Poor 'Real-world' Adherence to BP Meds Ups Heart-Failure Risk

Marlene Busko

August 07, 2015

MILAN, ITALY — Although nonadherence to medication is common in patients with newly diagnosed hypertension, those with greater compliance may have a lower risk of early heart failure, according to a new study from Italy[1].

Specifically, in 6.6 years of follow-up, compared with patients who filled their prescriptions less than a quarter of the time (very low adherence), those who filled their prescriptions more than three-quarters of the time (high adherence) had a 34% lower risk of being hospitalized for heart failure.

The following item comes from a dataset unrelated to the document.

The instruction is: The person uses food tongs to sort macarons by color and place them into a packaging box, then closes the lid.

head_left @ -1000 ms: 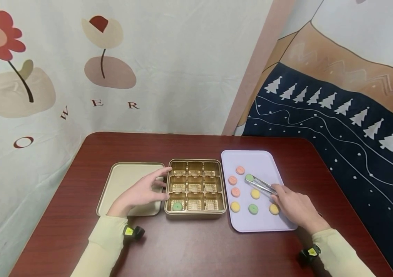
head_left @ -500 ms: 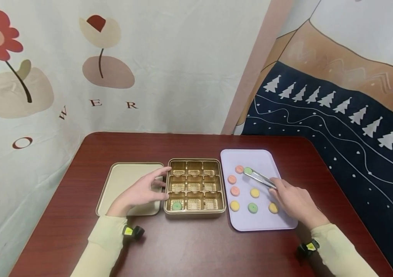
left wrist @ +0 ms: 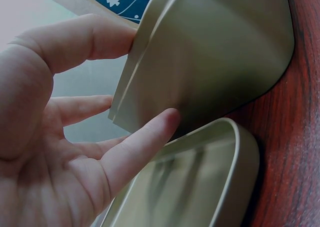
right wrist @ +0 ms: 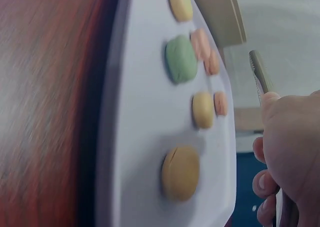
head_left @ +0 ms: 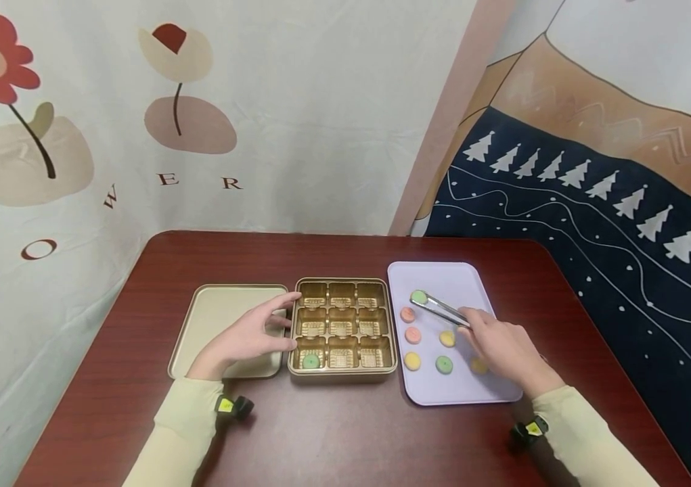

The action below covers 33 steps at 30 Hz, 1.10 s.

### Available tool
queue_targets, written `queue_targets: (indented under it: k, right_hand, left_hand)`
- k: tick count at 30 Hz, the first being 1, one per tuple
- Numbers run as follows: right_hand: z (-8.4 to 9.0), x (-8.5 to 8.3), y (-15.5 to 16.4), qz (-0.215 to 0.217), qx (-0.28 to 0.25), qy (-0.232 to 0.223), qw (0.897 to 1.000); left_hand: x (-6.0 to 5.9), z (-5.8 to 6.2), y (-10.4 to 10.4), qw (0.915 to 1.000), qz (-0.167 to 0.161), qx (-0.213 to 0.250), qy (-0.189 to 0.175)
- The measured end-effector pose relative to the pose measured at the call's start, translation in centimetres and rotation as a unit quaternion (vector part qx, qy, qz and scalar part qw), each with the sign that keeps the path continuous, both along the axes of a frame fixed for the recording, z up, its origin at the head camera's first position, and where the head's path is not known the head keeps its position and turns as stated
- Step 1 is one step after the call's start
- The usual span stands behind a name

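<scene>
A dark red-brown, wood-grain counter with rounded corners stands against fabric hangings: left of the tin, a pale cloth printed with flowers and letters; right of it, a navy and tan cloth with white trees.

Just left of the tin lies its lid, a shallow matte-gold metal rectangle with rounded corners, inside up. The left hand rests over the lid's right part, fingers spread and relaxed, with a fingertip and the thumb touching the tin's left wall; it grips nothing.

The tin is square, gold, with a shiny moulded insert of nine ribbed wells. One green disc sits in the near-left well.

Touching the tin's right side is a smooth, pale lilac tray, rectangular with rounded corners. On it lie small round flat sweets in pink, yellow and green.

The right hand holds slim metal tongs over the tray, fingers curled round them. Their tips pinch a green sweet at the tray's far-left part, near the tin.
</scene>
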State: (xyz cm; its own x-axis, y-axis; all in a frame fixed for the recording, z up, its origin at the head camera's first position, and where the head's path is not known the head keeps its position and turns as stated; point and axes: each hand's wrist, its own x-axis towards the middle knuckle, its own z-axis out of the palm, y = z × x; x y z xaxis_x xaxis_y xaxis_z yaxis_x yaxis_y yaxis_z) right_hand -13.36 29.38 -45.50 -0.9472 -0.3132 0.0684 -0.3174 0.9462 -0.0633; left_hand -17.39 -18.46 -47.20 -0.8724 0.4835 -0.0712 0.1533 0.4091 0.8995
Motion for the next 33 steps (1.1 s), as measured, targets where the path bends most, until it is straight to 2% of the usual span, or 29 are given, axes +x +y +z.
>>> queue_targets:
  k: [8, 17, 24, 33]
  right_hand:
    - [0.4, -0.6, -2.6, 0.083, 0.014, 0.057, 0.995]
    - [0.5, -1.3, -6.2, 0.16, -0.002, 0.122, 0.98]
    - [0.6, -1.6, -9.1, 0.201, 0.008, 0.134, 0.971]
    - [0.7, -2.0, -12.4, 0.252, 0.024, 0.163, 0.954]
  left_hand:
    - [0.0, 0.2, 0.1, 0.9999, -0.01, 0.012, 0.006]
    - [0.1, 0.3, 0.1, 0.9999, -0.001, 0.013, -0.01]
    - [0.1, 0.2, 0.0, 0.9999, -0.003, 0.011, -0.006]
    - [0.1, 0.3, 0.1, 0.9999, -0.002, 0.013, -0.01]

The inverse relationship between drug adherence and hospitalization for heart failure was similar in 71- to 80-years-olds vs 40- to 70-year-olds. ACE inhibitors, angiotensin-receptor blockers (ARBs), and diuretics protected patients against heart failure, but calcium-channel blockers did not.

This research shows that "in the real-life setting, achieving a suitable adherence with antihypertensive medicaments is effective for the primary prevention of hospitalization for heart failure," Dr Giovanni Corrao (University Milano-Bicocca, Milan, Italy) and colleagues write in their study, published July 27, 2015 in Hypertension.

Thus, adherence to antihypertensive medications needs to be improved, which should be "a fundamental goal to pursue for protecting patients against HF," the authors write.

Real-world Antihypertensive Adherence and HF

Randomized clinical trials have previously shown that antihypertensive drugs are effective in lowering the risk of heart failure, but there is limited information about how this translates to real-world clinical practice, the researchers write.

They performed a nested case-control study to examine how adherence with antihypertensive therapy affects new heart failure, based on data from 76,017 patients living in Lombardy, Italy, who were 40 to 80 years old in 2005 when they were diagnosed with hypertension and newly treated with antihypertensive drugs.

Patients who had signs of CV disease or had filled a prescription for an antihypertensive drug in the previous 5 years and those who filled a prescription for digitalis in the first year of follow-up were excluded.

During an average follow-up of 6.6 years, 622 patients were newly hospitalized for heart failure, and these patients were randomly matched with 3110 control patients.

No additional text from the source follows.